# [Material for this task]
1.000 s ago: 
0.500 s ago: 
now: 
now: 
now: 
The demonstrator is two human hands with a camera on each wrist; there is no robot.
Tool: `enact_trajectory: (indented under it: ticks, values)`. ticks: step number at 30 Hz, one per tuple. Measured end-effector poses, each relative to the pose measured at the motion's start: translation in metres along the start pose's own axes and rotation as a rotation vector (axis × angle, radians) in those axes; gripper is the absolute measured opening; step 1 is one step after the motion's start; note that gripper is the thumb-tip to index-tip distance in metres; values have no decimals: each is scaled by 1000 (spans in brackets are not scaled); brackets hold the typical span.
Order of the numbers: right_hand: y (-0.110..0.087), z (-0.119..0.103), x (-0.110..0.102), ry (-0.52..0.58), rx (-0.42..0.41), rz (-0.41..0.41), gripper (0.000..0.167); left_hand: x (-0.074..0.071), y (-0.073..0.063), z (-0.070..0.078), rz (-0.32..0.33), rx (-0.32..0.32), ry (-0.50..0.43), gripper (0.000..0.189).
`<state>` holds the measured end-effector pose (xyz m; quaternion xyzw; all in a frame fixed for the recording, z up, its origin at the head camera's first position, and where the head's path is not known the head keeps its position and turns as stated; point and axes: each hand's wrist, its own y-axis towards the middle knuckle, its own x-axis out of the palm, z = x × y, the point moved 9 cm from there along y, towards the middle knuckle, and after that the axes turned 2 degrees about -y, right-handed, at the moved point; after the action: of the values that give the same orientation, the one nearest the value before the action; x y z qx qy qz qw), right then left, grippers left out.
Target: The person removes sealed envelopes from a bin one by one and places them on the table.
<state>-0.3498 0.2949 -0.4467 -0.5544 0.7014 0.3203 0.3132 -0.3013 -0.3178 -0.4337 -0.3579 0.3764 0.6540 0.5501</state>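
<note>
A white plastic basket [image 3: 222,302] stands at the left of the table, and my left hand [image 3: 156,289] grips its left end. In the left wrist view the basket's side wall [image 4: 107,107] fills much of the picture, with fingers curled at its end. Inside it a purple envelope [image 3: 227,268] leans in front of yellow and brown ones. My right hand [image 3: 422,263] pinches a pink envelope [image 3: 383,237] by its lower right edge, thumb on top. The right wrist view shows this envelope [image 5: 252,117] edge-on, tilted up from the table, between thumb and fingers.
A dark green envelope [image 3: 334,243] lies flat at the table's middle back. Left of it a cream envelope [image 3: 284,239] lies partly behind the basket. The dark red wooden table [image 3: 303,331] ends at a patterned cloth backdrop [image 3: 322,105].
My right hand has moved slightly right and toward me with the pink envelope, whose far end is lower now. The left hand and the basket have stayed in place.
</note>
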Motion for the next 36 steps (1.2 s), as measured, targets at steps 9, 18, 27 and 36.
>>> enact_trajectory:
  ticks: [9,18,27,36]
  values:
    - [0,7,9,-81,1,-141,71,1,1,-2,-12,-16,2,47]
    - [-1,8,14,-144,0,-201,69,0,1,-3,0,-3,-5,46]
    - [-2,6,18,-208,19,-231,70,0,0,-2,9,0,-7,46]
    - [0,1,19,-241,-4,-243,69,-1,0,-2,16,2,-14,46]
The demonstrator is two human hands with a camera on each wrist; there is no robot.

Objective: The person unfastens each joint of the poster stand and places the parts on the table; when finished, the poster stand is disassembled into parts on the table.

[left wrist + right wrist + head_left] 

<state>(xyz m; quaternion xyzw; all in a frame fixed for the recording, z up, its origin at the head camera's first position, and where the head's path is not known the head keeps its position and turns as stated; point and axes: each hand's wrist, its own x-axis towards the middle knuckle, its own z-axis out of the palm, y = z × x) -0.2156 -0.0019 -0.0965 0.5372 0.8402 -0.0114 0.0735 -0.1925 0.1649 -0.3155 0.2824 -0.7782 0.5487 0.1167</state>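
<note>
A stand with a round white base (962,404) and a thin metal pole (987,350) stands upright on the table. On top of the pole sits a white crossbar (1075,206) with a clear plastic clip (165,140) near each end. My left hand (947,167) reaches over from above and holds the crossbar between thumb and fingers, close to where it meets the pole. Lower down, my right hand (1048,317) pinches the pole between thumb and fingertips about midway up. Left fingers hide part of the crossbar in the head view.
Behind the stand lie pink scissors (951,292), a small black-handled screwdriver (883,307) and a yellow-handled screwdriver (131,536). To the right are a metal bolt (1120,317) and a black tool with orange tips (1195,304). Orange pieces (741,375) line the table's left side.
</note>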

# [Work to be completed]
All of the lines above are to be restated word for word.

# [Response]
1.000 s ago: 
0.500 s ago: 
now: 
now: 
now: 
The demonstrator is two human hands with a camera on each wrist; there is no robot.
Tool: `enact_trajectory: (indented under it: ticks, values)`. ticks: step number at 30 Hz, one per tuple. Measured end-effector poses, each relative to the pose measured at the motion's start: translation in metres along the start pose's own axes and rotation as a rotation vector (axis × angle, radians) in those axes; gripper is the absolute measured opening; step 1 is one step after the motion's start; note that gripper is the thumb-tip to index-tip distance in metres; values have no decimals: each is scaled by 1000 (spans in brackets are not scaled); brackets hold the typical span.
Order of the numbers: right_hand: y (-0.110..0.087), z (-0.119..0.103), x (-0.110..0.102), ry (-0.52..0.58), rx (-0.42..0.41), rz (-0.41..0.41), gripper (0.000..0.167); left_hand: x (-0.074..0.071), y (-0.073..0.063), z (-0.070..0.078), rz (-0.32..0.33), rx (-0.32..0.32), ry (-0.50..0.43), gripper (0.000..0.189).
`<state>` holds the measured end-effector pose (xyz m; quaternion xyzw; all in a frame fixed for the recording, z up, its origin at the head camera's first position, and where the head's path is not known the head keeps its position and turns as stated; point and axes: each hand's wrist, its own y-axis towards the middle knuckle, its own x-axis out of the palm, z = x × y, the point moved 9 cm from there along y, towards the middle knuckle, and after that the axes turned 2 degrees about -y, right-handed, at the moved point; after the action: of the values that give the same orientation, the one nearest the value before the action; x y z qx qy qz qw), right then left, grippers left out.
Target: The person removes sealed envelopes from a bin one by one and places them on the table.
<state>-0.3498 0.2949 -0.4467 -0.5544 0.7014 0.3203 0.3132 -0.3013 -0.3178 -0.4337 -0.3579 0.3764 0.6540 0.5501</state>
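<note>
A white plastic basket [image 3: 222,302] stands at the left of the table, and my left hand [image 3: 156,289] grips its left end. In the left wrist view the basket's side wall [image 4: 107,107] fills much of the picture, with fingers curled at its end. Inside it a purple envelope [image 3: 227,268] leans in front of yellow and brown ones. My right hand [image 3: 422,263] pinches a pink envelope [image 3: 383,237] by its lower right edge, thumb on top. The right wrist view shows this envelope [image 5: 252,117] edge-on, tilted up from the table, between thumb and fingers.
A dark green envelope [image 3: 334,243] lies flat at the table's middle back. Left of it a cream envelope [image 3: 284,239] lies partly behind the basket. The dark red wooden table [image 3: 303,331] ends at a patterned cloth backdrop [image 3: 322,105].
My right hand has moved slightly right and toward me with the pink envelope, whose far end is lower now. The left hand and the basket have stayed in place.
</note>
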Motion for the next 36 steps (1.2 s), as measured, targets at steps 9, 18, 27 and 36.
>>> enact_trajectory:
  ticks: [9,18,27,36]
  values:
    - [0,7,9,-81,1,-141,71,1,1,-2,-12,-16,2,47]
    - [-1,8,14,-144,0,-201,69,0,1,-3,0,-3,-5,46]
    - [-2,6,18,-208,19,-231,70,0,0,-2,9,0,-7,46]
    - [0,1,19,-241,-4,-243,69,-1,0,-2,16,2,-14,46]
The demonstrator is two human hands with a camera on each wrist; there is no robot.

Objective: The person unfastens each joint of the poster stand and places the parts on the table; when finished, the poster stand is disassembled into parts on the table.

[left wrist + right wrist + head_left] 

<state>(xyz m; quaternion xyzw; all in a frame fixed for the recording, z up, its origin at the head camera's first position, and where the head's path is not known the head keeps its position and turns as stated; point and axes: each hand's wrist, its own x-axis towards the middle knuckle, its own z-axis out of the palm, y = z × x) -0.2156 -0.0019 -0.0965 0.5372 0.8402 -0.0114 0.0735 -0.1925 0.1649 -0.3155 0.2824 -0.7782 0.5487 0.1167</state>
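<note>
A stand with a round white base (962,404) and a thin metal pole (987,350) stands upright on the table. On top of the pole sits a white crossbar (1075,206) with a clear plastic clip (165,140) near each end. My left hand (947,167) reaches over from above and holds the crossbar between thumb and fingers, close to where it meets the pole. Lower down, my right hand (1048,317) pinches the pole between thumb and fingertips about midway up. Left fingers hide part of the crossbar in the head view.
Behind the stand lie pink scissors (951,292), a small black-handled screwdriver (883,307) and a yellow-handled screwdriver (131,536). To the right are a metal bolt (1120,317) and a black tool with orange tips (1195,304). Orange pieces (741,375) line the table's left side.
</note>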

This answer has been written out in full.